Paráclito
| Cristo diante de Pilatos, de Mihaly Munkacsy |
Estar em Jesus Cristo, onde não há condenação, é estar unido a Ele pelo amor. Esta união é o tema central de Romanos 8, anunciado já no primeiro versículo, e que é desenvolvido de uma maneira espetacular através de uma comparação entre a Antiga e a Nova Aliança. A Nova Aliança traz um poder que era desconhecido na Antiga: enquanto antes a Lei nos permitia apenas saber o que era certo e errado, agora recebemos a capacidade não só de saber, mas de fazer o bem. E isso acontece por conta do Espírito que nos é dado junto com Jesus Cristo. Esse dado é essencial e desfaz muita da dificuldade na compreensão dessa passagem do Novo Testamento.

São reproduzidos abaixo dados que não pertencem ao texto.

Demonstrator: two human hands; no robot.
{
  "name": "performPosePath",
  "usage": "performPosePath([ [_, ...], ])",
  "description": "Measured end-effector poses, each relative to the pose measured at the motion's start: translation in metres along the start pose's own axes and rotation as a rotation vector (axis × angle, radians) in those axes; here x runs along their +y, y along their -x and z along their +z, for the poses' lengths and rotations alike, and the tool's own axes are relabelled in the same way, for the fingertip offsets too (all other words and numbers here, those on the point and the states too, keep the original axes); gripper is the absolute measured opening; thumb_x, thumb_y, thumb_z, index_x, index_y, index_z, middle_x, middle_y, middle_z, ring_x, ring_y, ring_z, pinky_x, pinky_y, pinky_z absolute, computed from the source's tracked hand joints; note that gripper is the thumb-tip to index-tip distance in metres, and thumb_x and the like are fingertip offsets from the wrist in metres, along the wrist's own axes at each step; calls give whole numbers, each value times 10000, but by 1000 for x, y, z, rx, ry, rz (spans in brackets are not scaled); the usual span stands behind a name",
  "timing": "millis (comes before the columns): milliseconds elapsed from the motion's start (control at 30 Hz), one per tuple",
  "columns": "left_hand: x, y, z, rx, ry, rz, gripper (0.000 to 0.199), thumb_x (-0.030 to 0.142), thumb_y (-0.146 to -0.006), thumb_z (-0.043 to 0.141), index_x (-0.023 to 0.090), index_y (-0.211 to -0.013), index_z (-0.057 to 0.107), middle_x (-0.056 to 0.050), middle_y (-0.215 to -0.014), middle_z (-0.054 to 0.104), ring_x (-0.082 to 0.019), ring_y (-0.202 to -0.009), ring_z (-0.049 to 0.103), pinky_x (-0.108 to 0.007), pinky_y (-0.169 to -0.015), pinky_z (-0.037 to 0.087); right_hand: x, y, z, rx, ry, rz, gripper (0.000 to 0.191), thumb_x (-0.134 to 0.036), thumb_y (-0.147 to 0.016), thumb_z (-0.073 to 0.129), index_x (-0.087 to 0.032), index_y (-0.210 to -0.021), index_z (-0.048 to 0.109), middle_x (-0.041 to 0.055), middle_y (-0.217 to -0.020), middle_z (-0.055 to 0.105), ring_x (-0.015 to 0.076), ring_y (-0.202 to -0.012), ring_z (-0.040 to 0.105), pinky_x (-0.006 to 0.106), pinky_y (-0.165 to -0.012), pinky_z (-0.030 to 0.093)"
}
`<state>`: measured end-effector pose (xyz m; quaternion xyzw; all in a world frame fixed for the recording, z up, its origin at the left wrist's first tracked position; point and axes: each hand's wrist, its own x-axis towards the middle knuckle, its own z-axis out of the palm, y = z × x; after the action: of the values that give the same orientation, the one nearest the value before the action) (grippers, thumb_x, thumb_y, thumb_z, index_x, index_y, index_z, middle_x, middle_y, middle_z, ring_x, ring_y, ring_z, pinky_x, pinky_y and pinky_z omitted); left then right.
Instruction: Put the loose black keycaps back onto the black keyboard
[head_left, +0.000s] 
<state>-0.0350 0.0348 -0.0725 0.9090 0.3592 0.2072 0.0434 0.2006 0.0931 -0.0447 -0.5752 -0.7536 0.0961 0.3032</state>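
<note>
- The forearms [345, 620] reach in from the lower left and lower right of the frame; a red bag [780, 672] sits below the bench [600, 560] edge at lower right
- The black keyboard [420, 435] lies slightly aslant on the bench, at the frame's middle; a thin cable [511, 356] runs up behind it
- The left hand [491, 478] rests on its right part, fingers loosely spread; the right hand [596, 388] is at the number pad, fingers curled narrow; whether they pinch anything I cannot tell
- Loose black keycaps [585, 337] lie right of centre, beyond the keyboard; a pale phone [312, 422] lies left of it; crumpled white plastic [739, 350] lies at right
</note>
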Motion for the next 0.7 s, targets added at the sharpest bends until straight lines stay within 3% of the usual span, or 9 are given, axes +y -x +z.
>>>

Sondando o mistério da nossa redenção, São Paulo ensina que Deus, fazendo o que as abstrações da Lei não podiam, enviou o seu Filho na carne, na semelhança do pecado, e — o mais importante — condenou o pecado na carne. Ao sublinhar a encarnação de Jesus, Paulo nos dá uma boa pista sobre como a redenção opera em nós. Jesus foi julgado e condenado no tribunal do mundo como um criminoso e um transgressor. À primeira vista, portanto, não foi o pecado o condenado, mas Jesus Cristo. Por que, pois, Paulo diz que Deus condenou o pecado? Di-lo porque Deus, ao ressuscitar Cristo, inverteu os polos, passando um juízo de reprovação nos condenadores e de absolvição no condenado. Essa inversão responde a uma realidade humana fundamental: quem de nós gostaria de tomar parte e unir-se a um condenado? É por isso que, embora Cristo não precise da nossa absolvição objetivamente, nós precisamos absolvê-Lo no íntimo do nosso ser para conseguirmos nos conectar a Ele. É estritamente necessário que a inocência de Cristo seja atestada perante o tribunal da nossa própria consciência.
E quem nos dá a luz e a força para enxergar além do julgamento do mundo é o Espírito Santo Paráclito. A redenção se dá, portanto, por uma força do Espírito que faz com que Jesus, condenado pelo mundo, seja absolvido nos nossos corações como a própria inocência. A primeira eficácia do Paráclito em nós é atuar como esse Advogado que testemunha a inocência de Cristo à nossa consciência. Ao atestarmos Sua pureza e O absolvermos internamente, rompemos com a visão mundana e tornamos possível o nosso amor de união com Ele, que passa a se manifestar concretamente através das nossas obras, cumprindo em nós a justiça da lei. A profundidade dessa ação do Paráclito fica ainda mais evidente quando olhamos para os Evangelhos, especificamente no episódio em que Cristo é acusado de expulsar demônios pelo poder de Belzebu. Ali, os fariseus estão diante da bondade absoluta, mas o tribunal de suas consciências, corrompido pelo mundo, condena Jesus, chamando a Sua luz de trevas.
Não há contexto mais oportuno para Cristo alertar sobre o pecado contra o Espírito Santo. Esse pecado imperdoável não é outra coisa senão o pecado contra a inocência de Cristo. É resistir, de forma deliberada e final, à força e à luz do Espírito que tenta, a todo custo, atestar em nosso interior a pureza e a divindade do Filho de Deus. Quando sufocamos a voz desse Advogado interno e preferimos ver um criminoso onde há o Salvador, fechamos a única porta pela qual a graça pode entrar. Por outro lado, quando deixamos o Espírito agir, a inocência de Cristo resplandece em nós e a condenação desaparece.
Por fim, é com imensa sabedoria prática que a Igreja traduz essa profunda lição teórica sobre a nossa consciência cristã para a vida concreta através da normativa da confissão sacramental. A recusa obstinada em confessar-se revela-se, no limite, como uma vertente desse pecado contra o Espírito Santo. Afinal, confessar-se é entrar corajosamente no tribunal da própria consciência e dar o veredito invertido: reconhecer que o culpado sou eu, e não Cristo. Ao declarar o meu próprio pecado, eu atesto definitivamente a inocência d'Ele. Em contrapartida, não se confessar é recusar a luz do Paráclito e dizer, com a nossa omissão, que não confiamos na misericórdia de Cristo, que perdoa sempre, sem jamais revidar. Que o culpado seria, de fato, ele. Quando nos ajoelhamos no confessionário, absolvemos Cristo das acusações do mundo em nosso coração e, como resposta maravilhosa, somos nós mesmos absolvidos e justificados para, finalmente, habitarmos n'Ele pelo amor.